| WORK TO BE COMPLETED |
Show the lines of the material that contain the word "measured".

| SUPPLIED MATERIAL |
-.-.-
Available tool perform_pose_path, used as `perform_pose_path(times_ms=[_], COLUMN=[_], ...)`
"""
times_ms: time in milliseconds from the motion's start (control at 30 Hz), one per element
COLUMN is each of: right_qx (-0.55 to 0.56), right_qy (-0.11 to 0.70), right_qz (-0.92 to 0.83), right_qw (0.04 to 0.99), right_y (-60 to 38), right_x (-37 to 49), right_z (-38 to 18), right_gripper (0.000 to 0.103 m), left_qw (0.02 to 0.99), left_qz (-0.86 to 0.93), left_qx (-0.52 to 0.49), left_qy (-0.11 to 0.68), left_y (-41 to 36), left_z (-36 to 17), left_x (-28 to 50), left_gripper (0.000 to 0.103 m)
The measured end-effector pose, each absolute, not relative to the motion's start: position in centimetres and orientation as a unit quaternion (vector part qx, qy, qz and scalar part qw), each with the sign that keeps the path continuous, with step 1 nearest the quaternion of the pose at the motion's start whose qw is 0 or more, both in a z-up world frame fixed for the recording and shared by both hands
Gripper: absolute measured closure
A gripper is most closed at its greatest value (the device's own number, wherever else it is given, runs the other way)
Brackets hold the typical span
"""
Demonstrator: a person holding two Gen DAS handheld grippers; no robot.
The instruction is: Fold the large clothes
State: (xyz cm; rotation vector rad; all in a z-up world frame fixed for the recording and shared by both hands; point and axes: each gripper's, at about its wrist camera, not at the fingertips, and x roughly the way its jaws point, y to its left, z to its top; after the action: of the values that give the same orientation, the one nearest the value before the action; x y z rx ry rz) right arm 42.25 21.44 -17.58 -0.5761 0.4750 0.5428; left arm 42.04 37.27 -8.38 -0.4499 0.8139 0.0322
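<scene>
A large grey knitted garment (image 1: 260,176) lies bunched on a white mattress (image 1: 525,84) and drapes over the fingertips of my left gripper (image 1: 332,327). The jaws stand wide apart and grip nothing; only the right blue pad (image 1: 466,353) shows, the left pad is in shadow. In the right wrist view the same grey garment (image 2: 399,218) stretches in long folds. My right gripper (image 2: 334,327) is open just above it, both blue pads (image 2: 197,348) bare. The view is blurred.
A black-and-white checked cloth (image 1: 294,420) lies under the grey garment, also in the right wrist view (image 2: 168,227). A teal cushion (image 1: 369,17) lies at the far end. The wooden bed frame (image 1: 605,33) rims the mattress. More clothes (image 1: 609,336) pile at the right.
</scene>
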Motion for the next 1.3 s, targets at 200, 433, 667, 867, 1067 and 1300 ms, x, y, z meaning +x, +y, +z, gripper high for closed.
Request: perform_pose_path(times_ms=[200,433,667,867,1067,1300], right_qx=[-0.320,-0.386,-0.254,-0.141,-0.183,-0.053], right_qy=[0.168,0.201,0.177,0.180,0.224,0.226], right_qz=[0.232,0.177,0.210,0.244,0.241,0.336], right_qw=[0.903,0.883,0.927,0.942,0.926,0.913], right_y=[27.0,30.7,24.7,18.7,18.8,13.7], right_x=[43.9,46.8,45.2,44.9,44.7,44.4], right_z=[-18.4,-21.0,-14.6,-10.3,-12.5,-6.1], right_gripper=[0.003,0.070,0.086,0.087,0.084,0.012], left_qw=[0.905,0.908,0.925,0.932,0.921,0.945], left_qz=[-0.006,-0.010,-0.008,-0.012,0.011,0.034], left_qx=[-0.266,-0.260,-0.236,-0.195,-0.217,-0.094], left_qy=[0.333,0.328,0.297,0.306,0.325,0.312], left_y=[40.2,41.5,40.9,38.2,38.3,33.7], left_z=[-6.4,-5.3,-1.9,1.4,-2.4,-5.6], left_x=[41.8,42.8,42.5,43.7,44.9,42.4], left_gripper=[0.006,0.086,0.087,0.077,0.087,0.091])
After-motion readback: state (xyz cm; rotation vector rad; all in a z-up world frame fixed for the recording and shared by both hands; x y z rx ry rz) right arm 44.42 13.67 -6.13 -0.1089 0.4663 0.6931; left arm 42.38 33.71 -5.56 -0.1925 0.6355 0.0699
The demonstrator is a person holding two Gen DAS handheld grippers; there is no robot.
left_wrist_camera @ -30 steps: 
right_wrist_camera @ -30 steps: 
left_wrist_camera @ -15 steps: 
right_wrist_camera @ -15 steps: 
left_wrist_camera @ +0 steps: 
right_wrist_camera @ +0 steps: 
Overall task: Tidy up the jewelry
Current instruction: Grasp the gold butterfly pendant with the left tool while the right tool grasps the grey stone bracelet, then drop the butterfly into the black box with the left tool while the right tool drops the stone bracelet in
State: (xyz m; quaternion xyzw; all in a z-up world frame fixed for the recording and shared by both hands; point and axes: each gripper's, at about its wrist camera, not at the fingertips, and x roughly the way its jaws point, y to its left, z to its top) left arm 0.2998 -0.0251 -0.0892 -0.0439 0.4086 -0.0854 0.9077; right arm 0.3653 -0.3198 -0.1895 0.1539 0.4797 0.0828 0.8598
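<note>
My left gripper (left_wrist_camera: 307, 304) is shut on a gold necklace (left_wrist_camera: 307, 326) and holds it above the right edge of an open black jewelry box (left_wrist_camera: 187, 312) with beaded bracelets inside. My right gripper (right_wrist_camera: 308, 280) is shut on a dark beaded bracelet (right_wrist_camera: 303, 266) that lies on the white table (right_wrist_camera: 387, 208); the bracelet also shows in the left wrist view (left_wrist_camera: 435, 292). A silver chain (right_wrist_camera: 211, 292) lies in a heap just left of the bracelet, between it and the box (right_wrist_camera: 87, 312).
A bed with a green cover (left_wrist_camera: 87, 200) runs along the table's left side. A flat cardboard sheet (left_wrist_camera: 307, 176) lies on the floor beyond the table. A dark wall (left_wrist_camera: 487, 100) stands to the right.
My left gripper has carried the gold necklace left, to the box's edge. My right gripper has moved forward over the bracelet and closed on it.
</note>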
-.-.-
| ANSWER BOX |
The measured end-effector pose, each absolute, not relative to the motion's start: position in centimetres and orientation as a unit quaternion (vector part qx, qy, qz and scalar part qw), each with the sign that keeps the path continuous, with step 1 nearest the quaternion of the pose at the motion's start whose qw is 0 or more, both in a z-up world frame fixed for the recording and shared by both hands
Gripper: absolute measured closure

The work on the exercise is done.